Mais comment fait-on pour intéresser ses bambins quand on n’a pas la chance d’avoir des talents d’acteur? «Les petits se moquent que leurs parents soient doués ou non. Si maman, papa, ou même les frères et sœurs aînés, pourquoi pas, parviennent à imiter plusieurs voix, cela suffit à rendre l’histoire palpitante. Mais ce n’est pas indispensable! L’essentiel est de se consacrer pleinement à ce temps calme et d’impliquer l’enfant dans la lecture, en se prenant soi-même au jeu des questions et réponses pour avancer ensemble dans le récit.»

Se pose également la question du choix des livres. Vaut-il mieux s’en tenir aux classiques ou peut-on raconter une fable tout droit sortie de notre imagination? «Toutes les histoires font l’affaire tant qu’elles sont adaptées à l’âge de celui ou celle qui l’écoute. On peut tout à fait envisager d’inventer chaque soir un nouveau récit, en veillant cependant à ce qu’il se termine bien, souligne Anna Bernaschina Durisch. Un happy end est toujours rassurant, et savoir que les gentils ont triomphé des méchants a un effet apaisant. On n’est pas obligés de se limiter aux seules fables fantastiques: les petits sont par exemple fascinés par la vie de leurs grands-parents, si lointaine à leurs yeux qu’elle leur semble comme sortie d’un livre de contes.»
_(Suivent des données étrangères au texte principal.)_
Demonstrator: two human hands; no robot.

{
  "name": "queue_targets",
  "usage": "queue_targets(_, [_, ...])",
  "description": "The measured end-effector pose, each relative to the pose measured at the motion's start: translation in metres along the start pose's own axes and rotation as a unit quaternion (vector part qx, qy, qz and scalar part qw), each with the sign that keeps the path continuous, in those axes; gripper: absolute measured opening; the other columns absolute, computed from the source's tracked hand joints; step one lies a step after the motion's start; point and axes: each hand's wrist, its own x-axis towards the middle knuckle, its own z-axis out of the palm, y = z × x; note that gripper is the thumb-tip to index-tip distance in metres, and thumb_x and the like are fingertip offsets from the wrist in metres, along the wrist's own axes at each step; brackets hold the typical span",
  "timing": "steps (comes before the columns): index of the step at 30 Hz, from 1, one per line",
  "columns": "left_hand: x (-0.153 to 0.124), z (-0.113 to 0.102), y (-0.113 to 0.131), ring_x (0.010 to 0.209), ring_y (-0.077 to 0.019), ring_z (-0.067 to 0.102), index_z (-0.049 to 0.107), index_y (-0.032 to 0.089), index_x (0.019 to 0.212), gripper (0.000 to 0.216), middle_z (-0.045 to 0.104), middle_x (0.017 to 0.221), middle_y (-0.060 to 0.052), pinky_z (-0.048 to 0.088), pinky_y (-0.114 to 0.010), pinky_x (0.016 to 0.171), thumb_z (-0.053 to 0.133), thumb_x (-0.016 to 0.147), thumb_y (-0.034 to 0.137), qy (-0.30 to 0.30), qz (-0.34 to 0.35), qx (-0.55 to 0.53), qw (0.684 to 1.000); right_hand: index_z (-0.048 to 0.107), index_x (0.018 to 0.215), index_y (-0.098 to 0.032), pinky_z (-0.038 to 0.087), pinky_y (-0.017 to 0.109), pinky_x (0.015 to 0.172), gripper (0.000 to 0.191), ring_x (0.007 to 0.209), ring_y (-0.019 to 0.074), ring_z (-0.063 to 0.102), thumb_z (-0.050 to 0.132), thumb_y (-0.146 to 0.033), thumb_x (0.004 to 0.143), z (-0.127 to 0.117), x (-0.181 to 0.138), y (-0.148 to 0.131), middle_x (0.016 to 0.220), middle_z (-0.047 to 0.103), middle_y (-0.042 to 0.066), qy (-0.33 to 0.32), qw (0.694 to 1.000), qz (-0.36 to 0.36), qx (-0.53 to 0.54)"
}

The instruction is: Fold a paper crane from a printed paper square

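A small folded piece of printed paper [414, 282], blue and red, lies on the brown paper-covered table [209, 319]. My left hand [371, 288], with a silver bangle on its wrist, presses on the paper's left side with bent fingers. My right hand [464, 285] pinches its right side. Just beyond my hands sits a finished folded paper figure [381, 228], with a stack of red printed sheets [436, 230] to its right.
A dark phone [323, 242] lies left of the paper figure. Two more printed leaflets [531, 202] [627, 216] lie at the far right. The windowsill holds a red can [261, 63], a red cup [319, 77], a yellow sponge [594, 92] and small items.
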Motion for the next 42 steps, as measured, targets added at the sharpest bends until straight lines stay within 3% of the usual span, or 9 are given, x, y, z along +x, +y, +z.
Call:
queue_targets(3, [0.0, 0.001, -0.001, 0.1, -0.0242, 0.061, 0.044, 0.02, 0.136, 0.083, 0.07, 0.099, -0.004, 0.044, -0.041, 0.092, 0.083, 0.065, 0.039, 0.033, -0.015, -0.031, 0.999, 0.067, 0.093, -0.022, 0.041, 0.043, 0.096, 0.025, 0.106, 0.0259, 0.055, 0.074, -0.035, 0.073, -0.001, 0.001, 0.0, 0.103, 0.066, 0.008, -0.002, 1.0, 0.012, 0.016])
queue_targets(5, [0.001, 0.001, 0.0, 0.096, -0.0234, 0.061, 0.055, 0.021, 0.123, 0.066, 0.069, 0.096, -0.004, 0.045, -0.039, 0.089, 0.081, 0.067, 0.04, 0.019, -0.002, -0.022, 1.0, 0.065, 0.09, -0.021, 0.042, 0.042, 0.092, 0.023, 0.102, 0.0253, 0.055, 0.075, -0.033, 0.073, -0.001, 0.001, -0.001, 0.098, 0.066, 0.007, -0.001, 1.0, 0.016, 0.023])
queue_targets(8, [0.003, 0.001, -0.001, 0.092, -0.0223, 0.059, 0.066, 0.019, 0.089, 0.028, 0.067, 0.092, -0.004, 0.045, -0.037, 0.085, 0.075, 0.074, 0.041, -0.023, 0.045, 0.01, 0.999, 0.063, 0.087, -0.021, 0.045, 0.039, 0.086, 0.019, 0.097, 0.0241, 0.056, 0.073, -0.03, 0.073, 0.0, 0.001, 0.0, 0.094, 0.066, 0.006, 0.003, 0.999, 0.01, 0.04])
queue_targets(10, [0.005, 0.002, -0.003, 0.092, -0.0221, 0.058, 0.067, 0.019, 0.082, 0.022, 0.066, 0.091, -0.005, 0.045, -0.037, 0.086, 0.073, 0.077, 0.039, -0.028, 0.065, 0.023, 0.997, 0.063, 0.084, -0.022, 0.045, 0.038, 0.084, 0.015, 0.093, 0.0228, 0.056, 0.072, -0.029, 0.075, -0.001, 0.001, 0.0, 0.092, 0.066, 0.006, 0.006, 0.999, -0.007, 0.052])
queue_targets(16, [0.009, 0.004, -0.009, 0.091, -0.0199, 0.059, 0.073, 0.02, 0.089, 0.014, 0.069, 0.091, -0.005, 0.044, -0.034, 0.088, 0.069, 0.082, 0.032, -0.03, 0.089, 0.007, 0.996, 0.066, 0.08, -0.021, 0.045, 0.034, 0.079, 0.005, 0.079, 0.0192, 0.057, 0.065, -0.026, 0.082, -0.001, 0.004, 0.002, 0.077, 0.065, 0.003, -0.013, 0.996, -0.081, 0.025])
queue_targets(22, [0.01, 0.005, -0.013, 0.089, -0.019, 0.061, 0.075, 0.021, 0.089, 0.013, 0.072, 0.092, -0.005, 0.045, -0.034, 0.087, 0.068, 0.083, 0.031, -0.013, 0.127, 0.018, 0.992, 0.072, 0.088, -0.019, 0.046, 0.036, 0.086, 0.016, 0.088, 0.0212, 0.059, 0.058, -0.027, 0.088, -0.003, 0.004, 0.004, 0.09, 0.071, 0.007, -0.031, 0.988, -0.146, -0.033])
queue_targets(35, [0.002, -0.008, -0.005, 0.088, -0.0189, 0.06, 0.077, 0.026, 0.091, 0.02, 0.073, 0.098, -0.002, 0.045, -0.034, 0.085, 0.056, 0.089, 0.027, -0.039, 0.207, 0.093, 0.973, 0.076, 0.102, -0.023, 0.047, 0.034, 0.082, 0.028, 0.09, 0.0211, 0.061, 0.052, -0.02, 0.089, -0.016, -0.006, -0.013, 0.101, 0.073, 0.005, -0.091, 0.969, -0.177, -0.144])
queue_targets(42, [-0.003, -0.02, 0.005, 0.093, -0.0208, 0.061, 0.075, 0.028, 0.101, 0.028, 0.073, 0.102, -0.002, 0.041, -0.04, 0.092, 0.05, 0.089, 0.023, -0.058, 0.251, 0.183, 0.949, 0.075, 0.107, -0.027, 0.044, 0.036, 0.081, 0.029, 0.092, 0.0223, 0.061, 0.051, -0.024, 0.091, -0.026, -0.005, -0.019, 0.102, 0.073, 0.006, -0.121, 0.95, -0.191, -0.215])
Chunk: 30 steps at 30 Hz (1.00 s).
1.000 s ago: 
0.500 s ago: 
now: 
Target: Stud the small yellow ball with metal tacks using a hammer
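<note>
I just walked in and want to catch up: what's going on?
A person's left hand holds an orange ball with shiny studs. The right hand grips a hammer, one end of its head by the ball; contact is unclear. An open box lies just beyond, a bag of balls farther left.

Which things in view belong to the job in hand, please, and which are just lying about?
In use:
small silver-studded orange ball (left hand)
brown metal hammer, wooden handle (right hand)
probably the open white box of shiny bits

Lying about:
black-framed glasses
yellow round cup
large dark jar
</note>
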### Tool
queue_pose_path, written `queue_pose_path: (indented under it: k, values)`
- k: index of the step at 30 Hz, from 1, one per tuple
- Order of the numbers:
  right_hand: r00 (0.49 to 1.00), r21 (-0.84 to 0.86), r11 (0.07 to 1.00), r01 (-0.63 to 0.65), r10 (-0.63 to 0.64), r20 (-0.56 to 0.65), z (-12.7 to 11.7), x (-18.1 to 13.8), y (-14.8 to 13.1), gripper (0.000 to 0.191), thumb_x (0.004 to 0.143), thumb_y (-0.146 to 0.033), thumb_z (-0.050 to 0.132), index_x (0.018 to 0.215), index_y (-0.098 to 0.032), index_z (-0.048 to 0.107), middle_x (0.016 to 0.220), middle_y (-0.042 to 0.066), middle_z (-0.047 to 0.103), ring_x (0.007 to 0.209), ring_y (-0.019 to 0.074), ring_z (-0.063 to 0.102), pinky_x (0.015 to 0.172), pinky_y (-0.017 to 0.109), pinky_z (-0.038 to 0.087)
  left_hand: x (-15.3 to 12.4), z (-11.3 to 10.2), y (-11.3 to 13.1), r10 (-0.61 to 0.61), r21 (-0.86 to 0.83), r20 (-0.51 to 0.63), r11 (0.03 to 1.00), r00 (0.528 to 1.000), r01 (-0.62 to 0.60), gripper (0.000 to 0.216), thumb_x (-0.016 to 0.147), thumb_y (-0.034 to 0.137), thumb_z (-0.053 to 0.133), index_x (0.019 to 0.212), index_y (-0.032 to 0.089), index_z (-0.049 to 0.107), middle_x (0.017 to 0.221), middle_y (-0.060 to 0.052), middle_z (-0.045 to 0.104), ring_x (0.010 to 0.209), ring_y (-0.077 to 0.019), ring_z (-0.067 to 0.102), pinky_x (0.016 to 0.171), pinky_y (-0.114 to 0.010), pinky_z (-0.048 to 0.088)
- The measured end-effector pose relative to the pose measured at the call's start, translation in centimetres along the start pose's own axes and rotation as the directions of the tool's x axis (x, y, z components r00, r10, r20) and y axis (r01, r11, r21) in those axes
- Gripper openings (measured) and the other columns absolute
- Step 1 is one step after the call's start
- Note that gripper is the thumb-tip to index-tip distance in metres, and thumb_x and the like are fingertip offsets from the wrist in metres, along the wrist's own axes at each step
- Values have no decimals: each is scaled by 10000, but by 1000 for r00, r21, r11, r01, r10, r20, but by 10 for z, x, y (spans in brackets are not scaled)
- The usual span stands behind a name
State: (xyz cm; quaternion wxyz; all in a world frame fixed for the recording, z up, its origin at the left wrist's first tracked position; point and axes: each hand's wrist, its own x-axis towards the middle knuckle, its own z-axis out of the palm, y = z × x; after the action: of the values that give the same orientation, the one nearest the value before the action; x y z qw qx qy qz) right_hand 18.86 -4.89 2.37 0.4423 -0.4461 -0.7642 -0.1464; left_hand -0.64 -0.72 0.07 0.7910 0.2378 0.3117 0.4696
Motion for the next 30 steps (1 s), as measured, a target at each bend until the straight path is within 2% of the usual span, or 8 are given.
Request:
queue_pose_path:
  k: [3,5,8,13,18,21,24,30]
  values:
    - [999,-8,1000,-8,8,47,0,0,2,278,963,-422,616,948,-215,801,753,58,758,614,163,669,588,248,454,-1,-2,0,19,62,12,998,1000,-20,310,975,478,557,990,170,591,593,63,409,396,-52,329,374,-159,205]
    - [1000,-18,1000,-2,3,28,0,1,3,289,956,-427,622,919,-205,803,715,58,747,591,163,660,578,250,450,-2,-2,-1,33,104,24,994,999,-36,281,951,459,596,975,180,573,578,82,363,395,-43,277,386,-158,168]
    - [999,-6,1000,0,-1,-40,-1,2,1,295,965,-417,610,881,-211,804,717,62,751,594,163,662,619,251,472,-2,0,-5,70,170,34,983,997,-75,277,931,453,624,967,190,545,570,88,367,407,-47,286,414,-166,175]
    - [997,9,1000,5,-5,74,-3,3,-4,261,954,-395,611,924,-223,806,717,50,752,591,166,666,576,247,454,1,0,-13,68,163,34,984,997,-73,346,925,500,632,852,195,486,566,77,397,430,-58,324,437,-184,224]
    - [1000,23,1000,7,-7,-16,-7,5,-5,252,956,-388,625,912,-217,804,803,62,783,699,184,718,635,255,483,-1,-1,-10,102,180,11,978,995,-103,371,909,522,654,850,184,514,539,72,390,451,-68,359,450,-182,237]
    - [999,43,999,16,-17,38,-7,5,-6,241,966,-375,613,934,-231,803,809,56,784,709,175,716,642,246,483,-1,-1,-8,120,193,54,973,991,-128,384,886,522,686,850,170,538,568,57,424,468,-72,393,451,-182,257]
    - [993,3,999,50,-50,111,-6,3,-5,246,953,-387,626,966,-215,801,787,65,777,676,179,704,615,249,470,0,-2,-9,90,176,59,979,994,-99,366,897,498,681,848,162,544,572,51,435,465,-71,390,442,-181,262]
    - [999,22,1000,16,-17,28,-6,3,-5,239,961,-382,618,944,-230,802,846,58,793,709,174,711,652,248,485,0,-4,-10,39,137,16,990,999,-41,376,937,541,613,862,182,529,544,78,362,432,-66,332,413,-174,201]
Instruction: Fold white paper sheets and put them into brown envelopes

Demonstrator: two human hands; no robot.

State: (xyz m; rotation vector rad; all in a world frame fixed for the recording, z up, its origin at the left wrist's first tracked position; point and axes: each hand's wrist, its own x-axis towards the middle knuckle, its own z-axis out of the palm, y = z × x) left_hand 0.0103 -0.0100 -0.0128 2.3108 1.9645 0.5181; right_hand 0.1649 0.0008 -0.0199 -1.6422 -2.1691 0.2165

Le temps de l’histoire du soir peut être enrichissant tant pour la personne qui écoute que pour celle qui raconte. Cela peut être l’occasion de se replonger dans les livres qu’on aimait soi-même petit ou, pour les grands-parents, d’inventer mille et une histoires qui feront éclater de rire leurs petits-enfants. Et c’est sans compter le pouvoir thérapeutique des contes: s’accorder quelques instants de féerie en fin de journée ne peut être que bénéfique, et ce quel que soit notre âge.

 


Comment inventer un conte?

  • Le «Il était une fois…» plante clairement le décor: on est immédiatement transporté vers un pays enchanté régi par des normes précises où les héros peuvent solliciter l’aide des magiciens.
  • Les ingrédients principaux d’une histoire réussie sont les suivants: le héros (gentil), son ennemi (méchant) et l’allié ou le compagnon d’aventures (gentil).
  • Laisser libre cours à son imagination, l’adapter aux affinités de l’enfant.
  • Se rappeler que l’histoire doit bien se terminer. Dans le cas contraire, elle pourrait être source d’angoisse pour l’enfant qui écoute.

Apprendre à raconter

Des ateliers ont lieu régulièrement partout en Suisse romande pour devenir conteur. L’association l’Arbre à contes, qui regroupe les professionnels, recense sur son site les différentes formations, qui reprendront probablement à l’automne. Vous pouvez aussi contacter un faiseur d’histoires, qui viendra enchanter une fête privée.